Sem água há dois meses e pagando caminhões-pipa, condomínio em Nova Iguaçu processa a Cedae

Imagine enfrentar esse calorão sem água nas torneiras. É por esse tormento que moradores de um condomínio em Nova Iguaçu, na Baixada Fluminense, estão passando. Com 1.200 pessoas em 380 apartamentos, o Conquista Nova Iguaçu está há dois meses com as torneiras secas. O empreendimento foi inaugurado em outubro do ano passado e, desde o dia 21 de dezembro, enfrenta o problema da falta d’água. Devido à seca, o condomínio processou a Cedae.

O policial Carlos Wilson da Silva, de 52 anos, conta como tem sido a dificuldade que ele e sua mulher estão passando desde 2019:

— No Natal, não tinha água nem para tomar banho. Quando caía, era muito suja. Tivemos que ligar para o síndico contratar um caminhão-pipa. Para beber, só água mineral.

Dos 540 apartamentos, 380 estão com moradores. Um caminhão-pipa de 20 mil litros não resolve o problema. Só na terça-feira, foram contratados oito caminhões. O síndico Charles Costa disse que todo o saldo do condomínio está sendo utilizado para comprar água:

— Esse dinheiro é destinado a melhorias no condomínio. Daqui a pouco, não vai ter mais esse saldo. Desde dezembro, já gastamos R$ 60 mil com caminhões-pipa.

As caixas d’água têm sido abastecidas pelos carros-pipa desde o ano passado
As caixas d’água têm sido abastecidas pelos carros-pipa desde o ano passado Foto: Cléber Júnior / Agência O Globo

Sem nenhuma resposta ou solução da companhia, Charles disse que foi preciso racionar o uso da água. Moradores foram orientados a lavar roupa uma vez por semana, utilizar a opção de enxágue simples na máquina, entre outras medidas de economia.

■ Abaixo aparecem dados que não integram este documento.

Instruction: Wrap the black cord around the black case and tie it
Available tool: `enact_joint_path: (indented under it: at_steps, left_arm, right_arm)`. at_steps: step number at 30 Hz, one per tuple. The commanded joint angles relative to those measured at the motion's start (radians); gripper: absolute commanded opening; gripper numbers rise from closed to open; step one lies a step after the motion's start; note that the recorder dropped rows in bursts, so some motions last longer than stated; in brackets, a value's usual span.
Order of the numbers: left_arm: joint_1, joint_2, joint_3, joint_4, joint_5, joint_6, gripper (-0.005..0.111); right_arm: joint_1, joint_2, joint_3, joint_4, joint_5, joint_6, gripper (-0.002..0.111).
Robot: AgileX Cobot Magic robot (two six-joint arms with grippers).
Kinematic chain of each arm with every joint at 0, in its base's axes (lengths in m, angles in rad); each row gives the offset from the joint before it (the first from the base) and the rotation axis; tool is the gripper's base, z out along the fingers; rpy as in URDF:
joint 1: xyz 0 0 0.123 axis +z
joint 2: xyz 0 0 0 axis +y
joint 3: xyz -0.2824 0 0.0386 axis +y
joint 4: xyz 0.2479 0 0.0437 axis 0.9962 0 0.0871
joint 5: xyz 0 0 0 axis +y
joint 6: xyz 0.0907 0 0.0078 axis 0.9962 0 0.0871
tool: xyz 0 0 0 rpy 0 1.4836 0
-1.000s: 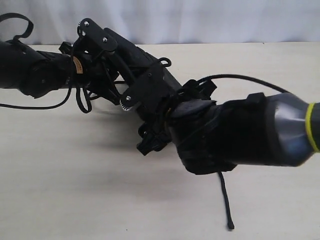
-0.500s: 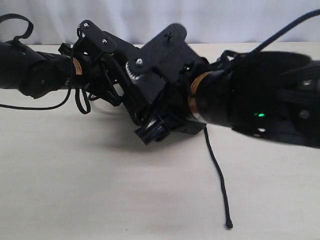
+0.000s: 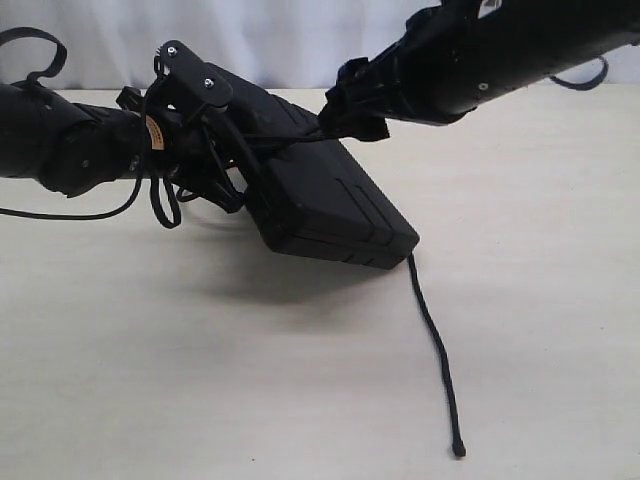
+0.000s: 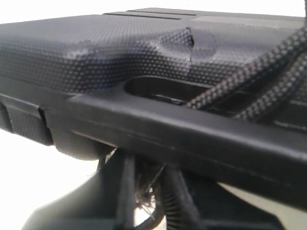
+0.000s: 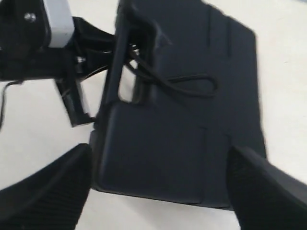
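The black case (image 3: 330, 200) hangs tilted above the table, with my left gripper (image 3: 215, 140) shut on its handle edge. In the left wrist view the case (image 4: 120, 52) fills the frame, and strands of the black cord (image 4: 240, 86) run through the handle slot; a frayed bit shows below the handle bar. My right gripper (image 3: 345, 110) hovers open just above the case's far edge, holding nothing. From its wrist view the case (image 5: 192, 143) lies between the spread fingers (image 5: 53, 187), with a cord loop (image 5: 192, 88) on its top face. The cord's tail (image 3: 435, 340) trails onto the table.
A pale table (image 3: 150, 380) lies under everything, with a white backdrop (image 3: 300, 40) behind it. Thin smooth arm cables (image 3: 60, 212) hang around the left arm. The cord's tipped end (image 3: 459, 451) rests near the table's front edge.
My right arm has lifted away from in front of the case, up and to the back right. The case is now uncovered. The left gripper and the cord's tail have stayed put.
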Motion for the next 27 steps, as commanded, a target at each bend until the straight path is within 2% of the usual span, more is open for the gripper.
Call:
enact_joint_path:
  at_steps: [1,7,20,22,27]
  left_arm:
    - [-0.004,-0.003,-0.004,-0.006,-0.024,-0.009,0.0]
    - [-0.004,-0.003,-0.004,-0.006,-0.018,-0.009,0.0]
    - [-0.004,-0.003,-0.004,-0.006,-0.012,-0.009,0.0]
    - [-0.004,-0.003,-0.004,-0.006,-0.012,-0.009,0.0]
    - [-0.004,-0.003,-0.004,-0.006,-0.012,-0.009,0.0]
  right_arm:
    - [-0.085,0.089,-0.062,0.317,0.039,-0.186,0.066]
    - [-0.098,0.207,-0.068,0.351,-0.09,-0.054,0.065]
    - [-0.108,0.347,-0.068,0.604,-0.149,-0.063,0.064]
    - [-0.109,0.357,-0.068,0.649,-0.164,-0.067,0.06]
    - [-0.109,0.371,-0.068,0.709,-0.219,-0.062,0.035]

O estudante Davidson Araújo, de 25 anos, aproveitou as férias para descansar e… lavar as roupas:

— Fui para casa da minha sogra com minha esposa em Paraty, em janeiro, e aproveitamos para lavar roupas. Domingo, chegamos da academia e não tinha água para tomar banho. Fomos para a piscina.

O síndico disse que foi diversas à Cedae em Nova Iguaçu, mas ouviu uma explicação pouco convincente.

— O funcionário alegou que a área não propicia um fornecimento regular de água. O condomínio paga, por mês, quase R$ 10 mil de conta. Esse valor é dividido entre os moradores. Por isso, decidimos entrar na justiça — ressaltou Charles.

Em nota, a Cedae informou que “a região onde se encontra o condomínio é abastecida por represas, e o fornecimento de água pode apresentar flutuações no período do verão devido às altas temperaturas e ao período de férias, quando o consumo de água aumenta. Como medidas paliativas, a Cedae vem fornecendo carro-pipa para o condomínio quando solicitada, e realizando manobras de reforço do abastecimento. Além disso, técnicos irão ao local nesta quinta-feira, dia 20”.

A companhia afirmou que o “abastecimento da região será reforçado com as obras do reservatório da Posse, incluídas no Programa de Abastecimento de Água da Baixada Fluminense. A Cedae está iniciando os procedimentos para a licitação das obras”. Quanto ao processo judicial, a Cedae informou que não foi citada, e que se manifestará em juízo no prazo legal.